How the Dutch Famine Shaped My Thinking about Life-Course Epidemiology
A Talk by Dr. L. H. Lumey
Dr. L. H. Lumey studied medicine at the Universities of Leiden and Amsterdam in the Netherlands and history and philosophy of science at Darwin College, Cambridge University, England. He was awarded a Fulbright fellowship to study at Columbia University, where he obtained MPH and PhD degrees in epidemiology. After returning to the Netherlands, Dr. Lumey worked at the Academic Medical Center of the University of Amsterdam and the National Institute for Public Health and Environmental Protection RIVM. He later joined the American Health Foundation in New York and was Director of the New York City Perinatal HIV Transmission Collaborative Study before being recruited to the Department of Epidemiology at Columbia. In 2008 Dr Lumey was a Lorentz Fellow and in 2022 a NIDI-NIAS Fellow at the Netherlands Institute for Advanced Studies, Royal Netherlands Academy of Sciences.

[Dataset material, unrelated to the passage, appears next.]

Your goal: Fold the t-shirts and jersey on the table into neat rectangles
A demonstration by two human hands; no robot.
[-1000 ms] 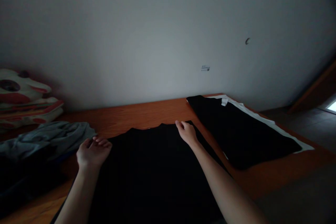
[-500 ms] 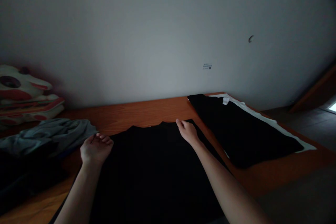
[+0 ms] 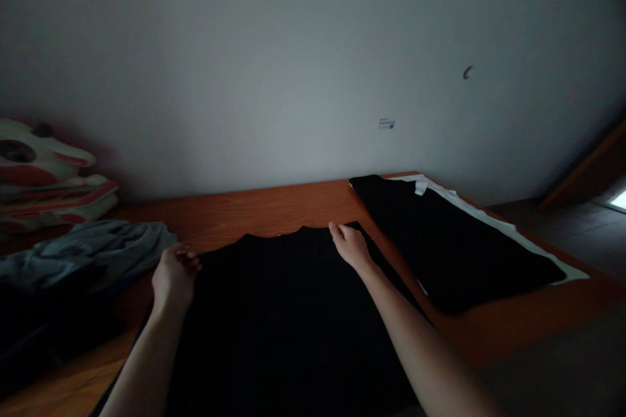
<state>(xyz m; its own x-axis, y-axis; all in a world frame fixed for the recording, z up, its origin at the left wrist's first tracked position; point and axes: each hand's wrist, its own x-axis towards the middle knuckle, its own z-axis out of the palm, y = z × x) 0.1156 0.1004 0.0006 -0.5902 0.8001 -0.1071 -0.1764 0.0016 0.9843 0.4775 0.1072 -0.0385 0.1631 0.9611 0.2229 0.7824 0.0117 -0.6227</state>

For the presentation, he will give an account of why and how Dutch famine studies were started at Columbia in the early 1970s and of their early research findings. Then the path by which he personally became involved in this project. And then of its natural development into the follow-up of additional famine exposed birth cohorts in the Netherlands, Ukraine, and China with expanding research questions stimulated by new technologies including epigenetics, metabolomics, and proteomics.